Portfolio Performance Update - 22/02/2015 to 22/02/2016



The 22nd of February marked 2 years since I made my first investment which was in Aveo Group (AOG) which unfortunately, I sold out of too soon. Since then, I’ve added and detracted from various positions. From 22-2-15 to 22-2-16, my portfolio increased by 10.6% post fees (12.3% pre-fees). This takes my annualised return since inception to 14.2% p.a. post fees (16.1% p.a. pre-fees).

My portfolio would be in a much worse off position if I didn’t make the large purchase Enero Group (EGG) that I made a few weeks ago which is up 22% (572% annualised). The portfolio was also aided by a late stage rally in Mineral Resources (MIN) which posted a strong result on the back of robust crushing volumes despite the slump in the iron ore price.

Unfortunately, the market had a tumultuous CY15 and this has continued into CY16. We are at a time where global growth and inflation forecasts are below trend in most regions, commodity prices have collapsed, global trade has slowed and margins are peaking. On top of all of this, corporate and government debts are at heightened levels and riskier assets have been bolstered by credit pumping Central Bank’s around the globe.  

Interestingly, returns in the ASX have been flat but volatility has surged. This begs the question: are we getting paid to move to riskier assets such as shares? Maybe, but maybe not. It appears we are operating in an environment where value investing isn’t working and momentum investing is. Investors who prioritise the mitigation of downside risk over upside return aren’t being rewarded in the current market environment.
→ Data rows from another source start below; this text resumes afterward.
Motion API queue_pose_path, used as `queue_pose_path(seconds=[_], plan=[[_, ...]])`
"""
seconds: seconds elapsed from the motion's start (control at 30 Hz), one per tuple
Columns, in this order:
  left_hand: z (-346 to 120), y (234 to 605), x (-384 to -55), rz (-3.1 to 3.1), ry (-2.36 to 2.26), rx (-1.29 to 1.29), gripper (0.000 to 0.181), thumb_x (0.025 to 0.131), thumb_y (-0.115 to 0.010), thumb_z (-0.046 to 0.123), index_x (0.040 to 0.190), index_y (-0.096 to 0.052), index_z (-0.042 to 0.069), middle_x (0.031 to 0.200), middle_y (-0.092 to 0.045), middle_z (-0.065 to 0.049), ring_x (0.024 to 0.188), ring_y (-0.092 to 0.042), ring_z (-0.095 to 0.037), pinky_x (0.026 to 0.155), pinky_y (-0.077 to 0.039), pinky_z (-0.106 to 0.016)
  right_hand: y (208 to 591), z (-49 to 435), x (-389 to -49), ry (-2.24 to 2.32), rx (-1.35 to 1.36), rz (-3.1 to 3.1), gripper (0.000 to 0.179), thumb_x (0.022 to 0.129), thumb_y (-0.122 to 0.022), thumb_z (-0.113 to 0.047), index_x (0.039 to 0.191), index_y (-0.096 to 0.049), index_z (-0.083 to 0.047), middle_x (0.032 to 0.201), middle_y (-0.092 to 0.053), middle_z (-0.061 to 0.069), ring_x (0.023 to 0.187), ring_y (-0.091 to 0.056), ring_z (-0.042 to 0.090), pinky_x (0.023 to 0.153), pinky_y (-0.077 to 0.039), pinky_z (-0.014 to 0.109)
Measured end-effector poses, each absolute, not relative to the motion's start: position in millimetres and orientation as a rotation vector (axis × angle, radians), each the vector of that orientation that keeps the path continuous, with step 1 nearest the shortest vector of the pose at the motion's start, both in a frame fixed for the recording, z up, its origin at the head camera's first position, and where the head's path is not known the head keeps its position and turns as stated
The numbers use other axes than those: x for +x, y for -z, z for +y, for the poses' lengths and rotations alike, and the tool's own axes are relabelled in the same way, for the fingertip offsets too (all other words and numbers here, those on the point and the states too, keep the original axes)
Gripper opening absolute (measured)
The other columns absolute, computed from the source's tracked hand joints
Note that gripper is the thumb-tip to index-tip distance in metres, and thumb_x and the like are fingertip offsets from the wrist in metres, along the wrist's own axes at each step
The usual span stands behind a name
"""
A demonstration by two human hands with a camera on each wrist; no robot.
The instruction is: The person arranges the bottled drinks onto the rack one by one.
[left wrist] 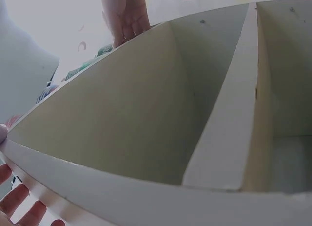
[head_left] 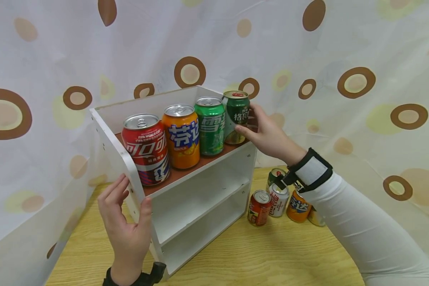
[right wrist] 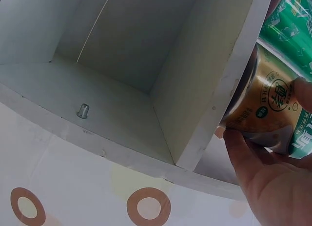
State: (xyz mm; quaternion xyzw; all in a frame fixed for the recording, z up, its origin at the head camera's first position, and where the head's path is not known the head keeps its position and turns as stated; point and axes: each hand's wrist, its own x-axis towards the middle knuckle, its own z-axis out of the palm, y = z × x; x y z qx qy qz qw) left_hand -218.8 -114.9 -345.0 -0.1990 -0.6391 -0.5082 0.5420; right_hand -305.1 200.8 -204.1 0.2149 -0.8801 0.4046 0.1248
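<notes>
My right hand [head_left: 268,133] grips a green-and-gold can [head_left: 236,113] at the far right of the shelf unit's top, thumb in front and fingers round its side. In the right wrist view this can [right wrist: 270,96] stands upright on the top board, beside a green can. A red cola can [head_left: 146,159], an orange soda can [head_left: 180,137] and a green soda can [head_left: 210,127] stand in a row to its left. My left hand [head_left: 128,222] rests at the front edge of the white shelf unit's left side panel [head_left: 116,147], fingers extended along the outside, thumb by the edge.
Right of the unit, several cans stand on the wooden table [head_left: 214,262], among them a red can [head_left: 259,208], a white cola can [head_left: 279,200] and an orange can [head_left: 298,208]. A metal peg [right wrist: 83,111] sticks out inside the unit. A patterned curtain [head_left: 257,47] hangs behind.
</notes>
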Motion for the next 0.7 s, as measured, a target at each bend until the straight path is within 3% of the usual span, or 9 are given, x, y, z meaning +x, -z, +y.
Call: queue_pose_path(seconds=[0.3, 0.7], plan=[[-114.2, 345.2, -218.8, -1.507, 1.214, -0.474, 0.063, 0.099, -0.067, 0.04, 0.132, -0.053, -0.013, 0.138, -0.052, -0.021, 0.13, -0.046, -0.013, 0.102, -0.044, -0.019, 206.3, 197.7, -303.0, -1.198, 0.667, -2.566, 0.072, 0.106, -0.057, -0.015, 0.164, -0.016, -0.007, 0.153, -0.044, 0.024, 0.142, -0.048, 0.04, 0.114, -0.045, 0.052], [-114.2, 345.4, -218.6, -1.507, 1.215, -0.474, 0.063, 0.099, -0.067, 0.04, 0.132, -0.053, -0.012, 0.139, -0.052, -0.018, 0.13, -0.046, -0.013, 0.102, -0.044, -0.021, 211.5, 194.5, -301.4, -1.211, 0.655, -2.514, 0.066, 0.106, -0.057, -0.016, 0.162, -0.022, -0.009, 0.151, -0.046, 0.022, 0.142, -0.049, 0.038, 0.115, -0.043, 0.051]])
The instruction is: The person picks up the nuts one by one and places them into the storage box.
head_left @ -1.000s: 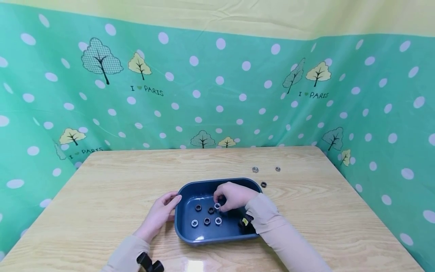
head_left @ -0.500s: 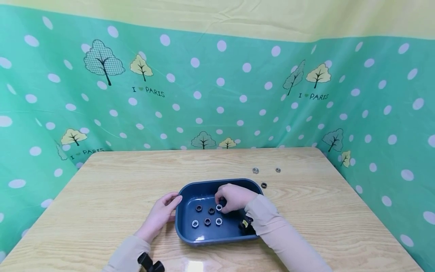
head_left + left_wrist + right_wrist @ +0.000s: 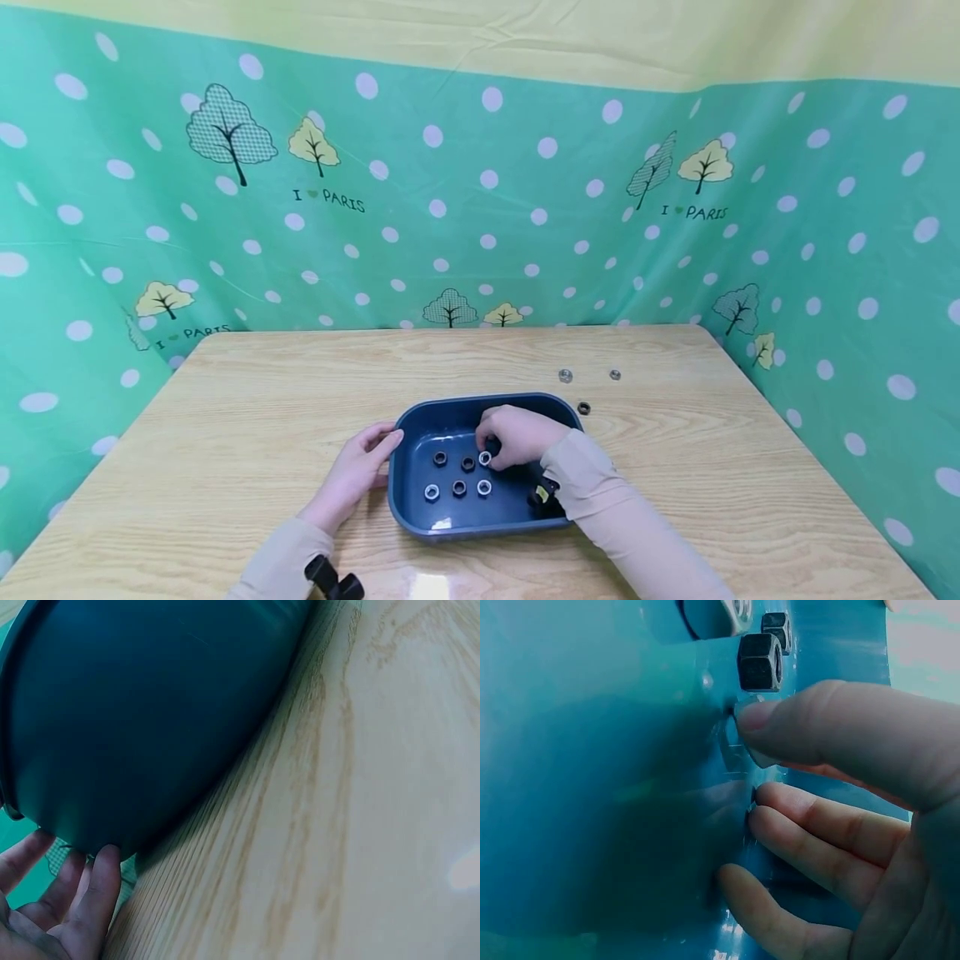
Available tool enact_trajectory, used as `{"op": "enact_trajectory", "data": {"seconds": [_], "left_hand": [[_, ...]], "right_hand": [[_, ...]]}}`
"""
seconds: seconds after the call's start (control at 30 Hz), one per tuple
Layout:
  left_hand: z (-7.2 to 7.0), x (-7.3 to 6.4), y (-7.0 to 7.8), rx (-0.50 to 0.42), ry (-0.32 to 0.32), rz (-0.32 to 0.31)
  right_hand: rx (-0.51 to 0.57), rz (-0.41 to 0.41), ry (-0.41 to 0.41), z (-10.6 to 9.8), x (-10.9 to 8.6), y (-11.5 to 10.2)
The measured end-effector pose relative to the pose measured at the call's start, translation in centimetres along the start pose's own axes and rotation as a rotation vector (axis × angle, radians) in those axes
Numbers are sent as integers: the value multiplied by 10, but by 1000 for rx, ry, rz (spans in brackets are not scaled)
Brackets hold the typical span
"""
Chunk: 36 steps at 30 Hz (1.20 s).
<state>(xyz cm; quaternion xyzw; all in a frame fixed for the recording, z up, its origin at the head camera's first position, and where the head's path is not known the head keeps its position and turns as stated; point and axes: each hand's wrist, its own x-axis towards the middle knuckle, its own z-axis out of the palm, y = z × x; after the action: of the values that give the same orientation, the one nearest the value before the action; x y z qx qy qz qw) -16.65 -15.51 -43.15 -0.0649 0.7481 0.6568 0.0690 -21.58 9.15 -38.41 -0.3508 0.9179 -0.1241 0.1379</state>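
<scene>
My left hand (image 3: 360, 467) holds the left end of a dark blue plastic tray (image 3: 392, 492), thumb at the rim. In the left wrist view its fingertips touch the tray's outer wall (image 3: 150, 735). Inside the tray, my right hand (image 3: 521, 435) pinches a silver hex nut (image 3: 485, 458) between thumb and index finger. The thumb hides part of that nut in the right wrist view, and the other fingers reach toward the tray floor. Beside it lie a black nut (image 3: 468, 463), another black nut (image 3: 440, 458), a third black nut (image 3: 459, 488) and two silver nuts (image 3: 432, 492).
On the wood-grain table (image 3: 262, 417), behind the tray's right end, lie a silver nut (image 3: 566, 376), a smaller silver nut (image 3: 615, 375) and a black nut (image 3: 584, 408). A green dotted curtain (image 3: 480, 200) rises behind the table and along its sides.
My right hand has shifted the pinched silver nut slightly to the right, away from the black nut beside it. The left hand stays at the tray's end.
</scene>
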Motion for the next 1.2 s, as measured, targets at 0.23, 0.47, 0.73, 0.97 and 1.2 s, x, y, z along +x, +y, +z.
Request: {"op": "enact_trajectory", "data": {"seconds": [0.23, 0.47, 0.73, 0.97, 1.2], "left_hand": [[1, 1, 0, 24, -6, 13], [0, 1, 2, 13, -1, 3], [1, -2, 3, 22, 7, 3], [0, -2, 5, 17, 4, 6], [0, -2, 3, 23, 1, 12]], "right_hand": [[-3, 18, -4, 0, 0, 1], [12, 32, -7, -1, 1, 0], [27, 31, -15, -1, 0, 1], [55, -16, 17, -4, -1, 2], [83, -59, 33, -5, -1, 3]]}}
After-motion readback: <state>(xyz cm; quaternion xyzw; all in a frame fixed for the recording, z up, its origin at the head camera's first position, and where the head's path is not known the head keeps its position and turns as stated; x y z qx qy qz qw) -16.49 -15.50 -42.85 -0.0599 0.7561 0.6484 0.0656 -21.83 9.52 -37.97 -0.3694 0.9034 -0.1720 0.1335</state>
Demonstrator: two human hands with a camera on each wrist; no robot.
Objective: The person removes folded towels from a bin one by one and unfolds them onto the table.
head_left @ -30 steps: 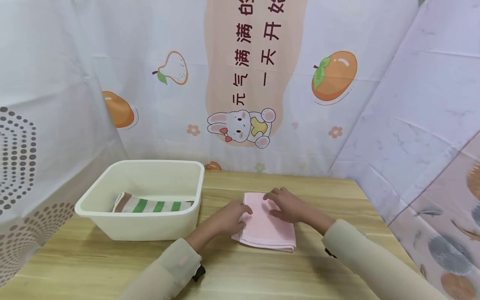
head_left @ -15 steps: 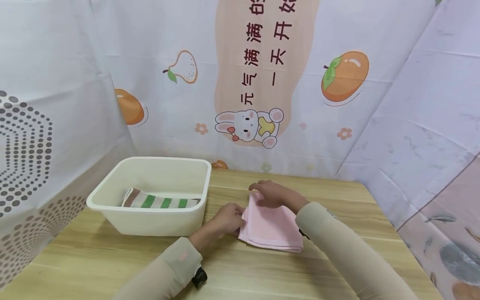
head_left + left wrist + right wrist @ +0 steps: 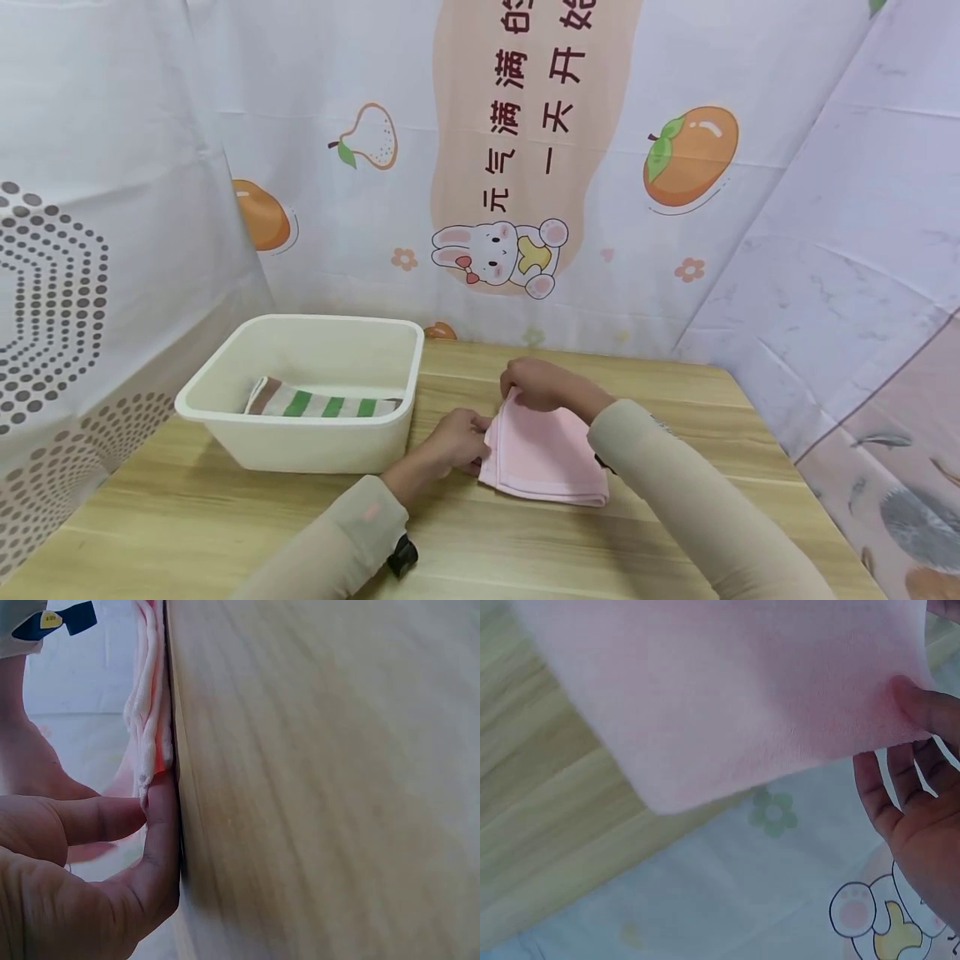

If we look at stock specifics of the market, some performed tremendously most notably: Ballamy’s, Blackmores and A2 Milk – the Chinese story was a hit with investors. However, some performed terribly - essentially anything tied to commodity prices took a hit except in some rare occasions. Bellamy’s stock value grew from about $1.65 at the beginning of 2015 to about $13.61 by the end of 2015 – a rise of about 725%. At (almost) the same time between FY14-15, Ballamy’s book value per share changed from $0.22 to $0.51, representing a respectable 132% increase but when compared to its share price appreciation, something just doesn’t add up. The recent Stock price performance of these “hot stocks” have increased risk and diminished prospective returns. Contrastingly, returns on book have risen in companies such as BHP and at the same time, their risk has reduced and their prospective returns have strengthened.

This is by no means a distraction from the fact that I didn’t reach my performance target of 15%, but just some commentary around the current market environment. There will come a point in time when valuations will again be prioritised.